With both ends included, repeat exactly the lines of the entries below from the one containing "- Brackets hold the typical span" down to the one containing "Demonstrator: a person", and no others.

◆ ◆ ◆ ◆ ◆

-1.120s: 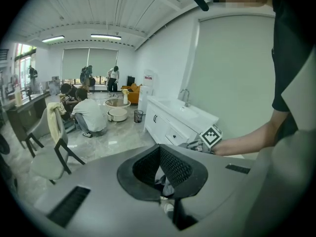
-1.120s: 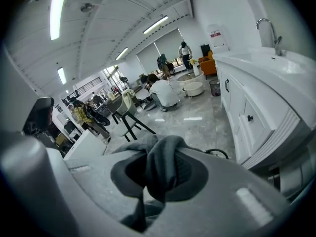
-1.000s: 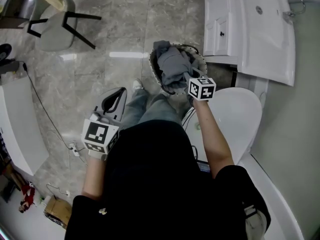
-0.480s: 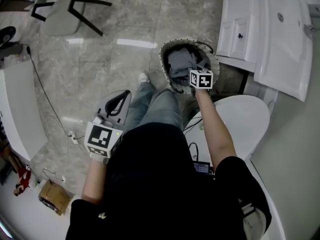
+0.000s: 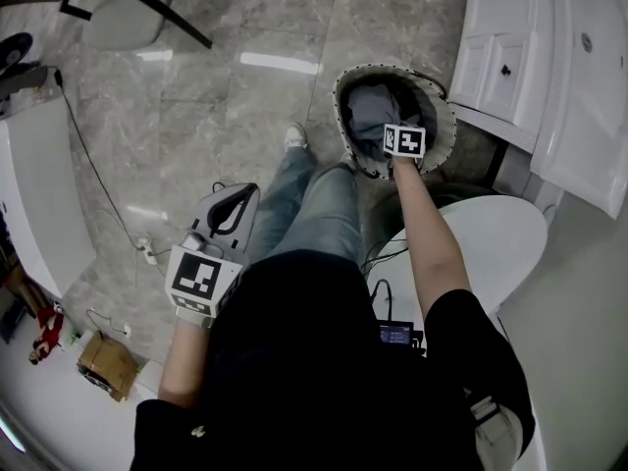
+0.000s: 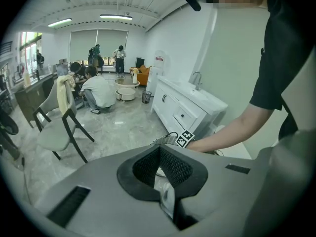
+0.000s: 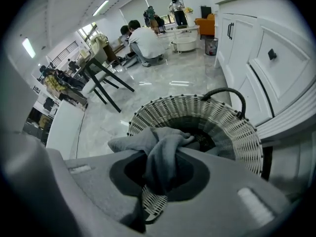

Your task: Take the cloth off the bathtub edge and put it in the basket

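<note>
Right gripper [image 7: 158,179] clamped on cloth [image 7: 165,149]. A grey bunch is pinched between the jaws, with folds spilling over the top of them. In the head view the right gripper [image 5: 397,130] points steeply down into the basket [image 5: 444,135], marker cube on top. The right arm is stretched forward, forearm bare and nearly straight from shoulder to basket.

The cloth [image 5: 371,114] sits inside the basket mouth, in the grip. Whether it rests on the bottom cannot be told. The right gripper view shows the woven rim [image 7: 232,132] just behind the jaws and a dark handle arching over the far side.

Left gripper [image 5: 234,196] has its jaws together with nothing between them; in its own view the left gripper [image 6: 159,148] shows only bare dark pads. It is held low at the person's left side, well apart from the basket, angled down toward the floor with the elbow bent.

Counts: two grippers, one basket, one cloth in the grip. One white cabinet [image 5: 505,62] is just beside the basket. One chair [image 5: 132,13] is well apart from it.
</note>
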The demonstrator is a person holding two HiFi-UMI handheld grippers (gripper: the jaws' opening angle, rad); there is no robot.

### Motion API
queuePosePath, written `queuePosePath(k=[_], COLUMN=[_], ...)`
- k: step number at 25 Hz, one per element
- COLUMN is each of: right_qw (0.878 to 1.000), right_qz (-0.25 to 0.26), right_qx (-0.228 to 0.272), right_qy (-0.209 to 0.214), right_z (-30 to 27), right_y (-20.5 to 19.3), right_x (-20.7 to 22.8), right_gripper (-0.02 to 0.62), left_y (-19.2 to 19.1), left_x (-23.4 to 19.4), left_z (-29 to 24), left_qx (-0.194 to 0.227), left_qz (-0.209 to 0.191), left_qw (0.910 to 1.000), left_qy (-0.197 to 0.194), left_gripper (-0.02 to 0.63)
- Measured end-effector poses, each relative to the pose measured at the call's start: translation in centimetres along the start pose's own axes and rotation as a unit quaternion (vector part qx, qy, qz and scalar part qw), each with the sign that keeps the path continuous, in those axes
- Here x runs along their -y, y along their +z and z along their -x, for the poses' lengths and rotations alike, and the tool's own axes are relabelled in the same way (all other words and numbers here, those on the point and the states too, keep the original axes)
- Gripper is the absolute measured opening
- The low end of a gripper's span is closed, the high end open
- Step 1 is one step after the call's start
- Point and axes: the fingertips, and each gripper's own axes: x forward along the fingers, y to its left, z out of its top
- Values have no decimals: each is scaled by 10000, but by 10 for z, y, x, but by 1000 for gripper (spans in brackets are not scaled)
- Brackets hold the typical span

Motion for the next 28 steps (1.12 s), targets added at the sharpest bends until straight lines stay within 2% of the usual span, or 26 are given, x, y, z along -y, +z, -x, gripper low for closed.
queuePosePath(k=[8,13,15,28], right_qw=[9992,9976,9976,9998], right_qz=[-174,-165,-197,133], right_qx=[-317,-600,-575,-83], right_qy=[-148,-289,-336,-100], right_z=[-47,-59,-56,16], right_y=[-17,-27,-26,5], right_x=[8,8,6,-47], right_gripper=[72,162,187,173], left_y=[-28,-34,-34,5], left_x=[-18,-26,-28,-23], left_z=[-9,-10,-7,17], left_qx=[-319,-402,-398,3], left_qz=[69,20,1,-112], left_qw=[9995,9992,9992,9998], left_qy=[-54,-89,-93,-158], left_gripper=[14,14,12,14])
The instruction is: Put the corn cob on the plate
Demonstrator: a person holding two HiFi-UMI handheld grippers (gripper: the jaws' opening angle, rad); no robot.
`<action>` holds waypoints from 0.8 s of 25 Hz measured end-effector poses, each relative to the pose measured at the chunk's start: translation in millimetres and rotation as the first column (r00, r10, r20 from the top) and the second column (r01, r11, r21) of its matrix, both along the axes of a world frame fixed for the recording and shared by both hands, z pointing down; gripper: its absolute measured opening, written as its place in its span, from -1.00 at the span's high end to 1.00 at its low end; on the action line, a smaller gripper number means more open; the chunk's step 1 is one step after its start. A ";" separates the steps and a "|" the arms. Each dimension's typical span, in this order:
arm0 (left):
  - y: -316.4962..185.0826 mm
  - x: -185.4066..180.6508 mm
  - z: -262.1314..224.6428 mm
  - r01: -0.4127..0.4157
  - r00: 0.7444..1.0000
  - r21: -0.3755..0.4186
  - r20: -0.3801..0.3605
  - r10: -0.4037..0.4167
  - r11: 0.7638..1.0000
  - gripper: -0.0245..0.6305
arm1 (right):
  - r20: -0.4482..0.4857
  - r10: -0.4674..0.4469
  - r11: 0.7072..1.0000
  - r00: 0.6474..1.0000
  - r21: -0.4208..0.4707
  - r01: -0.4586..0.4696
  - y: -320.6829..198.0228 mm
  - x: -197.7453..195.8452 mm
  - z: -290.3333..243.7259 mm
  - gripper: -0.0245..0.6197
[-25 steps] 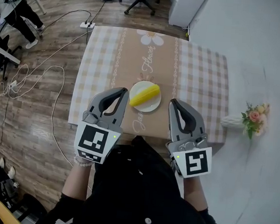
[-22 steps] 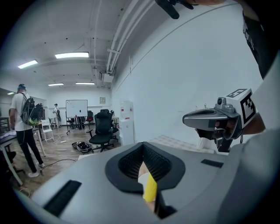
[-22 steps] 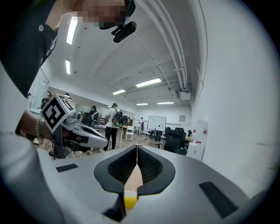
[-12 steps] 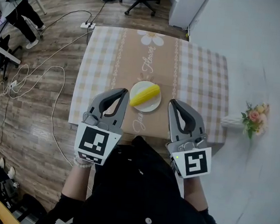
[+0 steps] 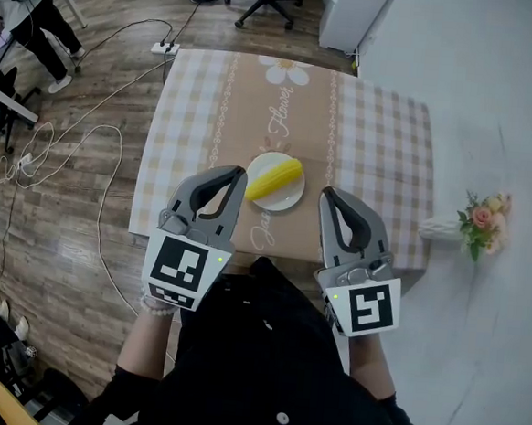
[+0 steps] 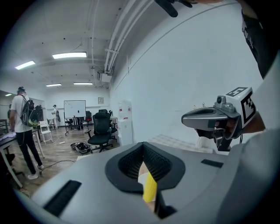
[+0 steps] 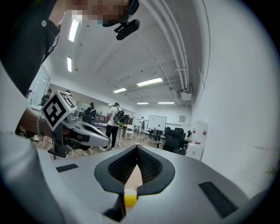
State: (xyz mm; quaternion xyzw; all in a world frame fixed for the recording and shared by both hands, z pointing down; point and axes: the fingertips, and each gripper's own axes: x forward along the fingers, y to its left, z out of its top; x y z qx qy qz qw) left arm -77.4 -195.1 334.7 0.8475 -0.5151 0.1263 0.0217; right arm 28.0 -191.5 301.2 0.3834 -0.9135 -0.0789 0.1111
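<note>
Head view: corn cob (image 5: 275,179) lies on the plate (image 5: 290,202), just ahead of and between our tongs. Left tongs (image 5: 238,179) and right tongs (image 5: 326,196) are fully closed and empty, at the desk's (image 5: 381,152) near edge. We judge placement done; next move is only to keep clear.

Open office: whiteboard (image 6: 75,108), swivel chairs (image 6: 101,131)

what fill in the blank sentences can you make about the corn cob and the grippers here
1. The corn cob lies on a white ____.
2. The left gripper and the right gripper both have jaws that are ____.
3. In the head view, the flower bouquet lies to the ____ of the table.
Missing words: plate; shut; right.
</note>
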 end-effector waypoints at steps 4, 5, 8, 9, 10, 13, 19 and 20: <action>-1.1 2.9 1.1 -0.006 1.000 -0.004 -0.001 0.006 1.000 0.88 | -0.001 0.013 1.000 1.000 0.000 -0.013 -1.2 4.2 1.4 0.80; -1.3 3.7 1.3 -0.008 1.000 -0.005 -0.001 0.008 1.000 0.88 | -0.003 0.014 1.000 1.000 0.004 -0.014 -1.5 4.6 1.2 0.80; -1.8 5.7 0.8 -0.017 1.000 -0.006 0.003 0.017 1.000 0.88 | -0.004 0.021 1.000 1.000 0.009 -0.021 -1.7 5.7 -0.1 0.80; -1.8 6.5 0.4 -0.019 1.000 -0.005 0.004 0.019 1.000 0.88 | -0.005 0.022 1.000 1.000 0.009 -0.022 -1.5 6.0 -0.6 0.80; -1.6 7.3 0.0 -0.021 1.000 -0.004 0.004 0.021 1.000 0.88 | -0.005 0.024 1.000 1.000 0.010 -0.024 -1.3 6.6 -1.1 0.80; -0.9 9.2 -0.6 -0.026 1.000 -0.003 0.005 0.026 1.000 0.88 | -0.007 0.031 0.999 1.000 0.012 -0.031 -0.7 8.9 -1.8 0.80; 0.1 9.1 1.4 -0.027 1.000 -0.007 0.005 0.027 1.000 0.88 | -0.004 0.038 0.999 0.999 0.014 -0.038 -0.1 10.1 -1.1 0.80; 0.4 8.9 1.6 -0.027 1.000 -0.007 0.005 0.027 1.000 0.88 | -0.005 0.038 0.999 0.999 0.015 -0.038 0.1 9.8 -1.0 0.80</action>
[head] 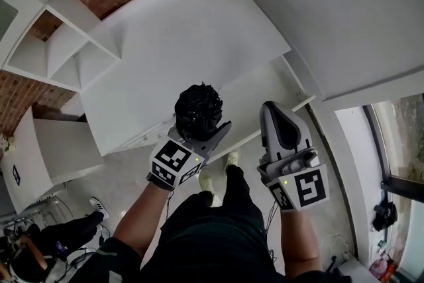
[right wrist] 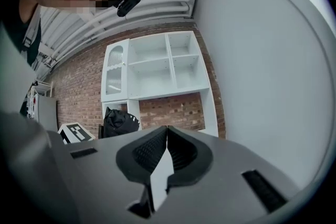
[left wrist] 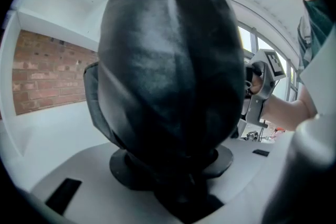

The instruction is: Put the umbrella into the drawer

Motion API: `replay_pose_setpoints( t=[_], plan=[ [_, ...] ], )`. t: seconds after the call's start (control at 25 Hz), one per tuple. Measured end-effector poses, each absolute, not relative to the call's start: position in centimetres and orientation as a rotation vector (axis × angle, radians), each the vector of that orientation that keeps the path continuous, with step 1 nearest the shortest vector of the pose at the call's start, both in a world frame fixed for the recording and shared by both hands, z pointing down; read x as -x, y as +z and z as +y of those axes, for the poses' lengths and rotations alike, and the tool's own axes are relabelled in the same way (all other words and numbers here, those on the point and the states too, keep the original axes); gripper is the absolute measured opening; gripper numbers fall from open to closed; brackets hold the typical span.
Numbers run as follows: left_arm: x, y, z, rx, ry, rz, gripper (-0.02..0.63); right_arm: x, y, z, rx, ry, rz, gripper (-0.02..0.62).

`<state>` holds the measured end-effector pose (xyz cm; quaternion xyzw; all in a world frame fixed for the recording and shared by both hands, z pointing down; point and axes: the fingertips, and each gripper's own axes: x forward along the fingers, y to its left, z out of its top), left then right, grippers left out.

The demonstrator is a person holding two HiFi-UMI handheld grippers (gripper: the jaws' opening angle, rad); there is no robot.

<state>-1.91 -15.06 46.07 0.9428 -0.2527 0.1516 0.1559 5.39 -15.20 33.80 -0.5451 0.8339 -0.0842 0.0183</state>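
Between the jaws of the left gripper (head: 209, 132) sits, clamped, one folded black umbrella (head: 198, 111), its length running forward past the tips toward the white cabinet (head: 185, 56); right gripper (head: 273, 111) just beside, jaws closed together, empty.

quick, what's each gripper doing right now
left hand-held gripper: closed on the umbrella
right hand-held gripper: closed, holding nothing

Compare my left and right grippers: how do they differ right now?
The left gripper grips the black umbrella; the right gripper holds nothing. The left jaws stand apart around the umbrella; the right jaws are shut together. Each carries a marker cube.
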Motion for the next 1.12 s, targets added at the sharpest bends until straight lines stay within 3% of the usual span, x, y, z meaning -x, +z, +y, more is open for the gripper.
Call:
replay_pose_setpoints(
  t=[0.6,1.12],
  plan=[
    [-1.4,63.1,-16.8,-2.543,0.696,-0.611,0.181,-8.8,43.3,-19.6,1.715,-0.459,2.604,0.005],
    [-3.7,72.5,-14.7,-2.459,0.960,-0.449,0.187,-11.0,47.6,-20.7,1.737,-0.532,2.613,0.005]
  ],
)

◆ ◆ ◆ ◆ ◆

Answer below:
- Brackets hold the typical span

Motion for the next 28 steps (1.12 s), targets added at the sharpest bends until straight lines stay within 2% of the usual span, or 26 are given, x, y, z along -y, +z, -x, gripper low for closed.
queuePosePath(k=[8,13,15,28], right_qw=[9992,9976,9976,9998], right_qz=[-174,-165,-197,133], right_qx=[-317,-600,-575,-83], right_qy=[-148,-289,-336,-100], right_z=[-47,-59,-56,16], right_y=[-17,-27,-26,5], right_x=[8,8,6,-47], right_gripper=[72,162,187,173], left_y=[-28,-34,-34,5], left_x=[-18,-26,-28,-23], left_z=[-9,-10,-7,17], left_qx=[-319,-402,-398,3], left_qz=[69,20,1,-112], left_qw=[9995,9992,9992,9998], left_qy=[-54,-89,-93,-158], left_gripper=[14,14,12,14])
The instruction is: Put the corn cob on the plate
Demonstrator: a person holding two HiFi-UMI handheld grippers (gripper: the jaws' opening angle, rad); no robot.

The full output has been given.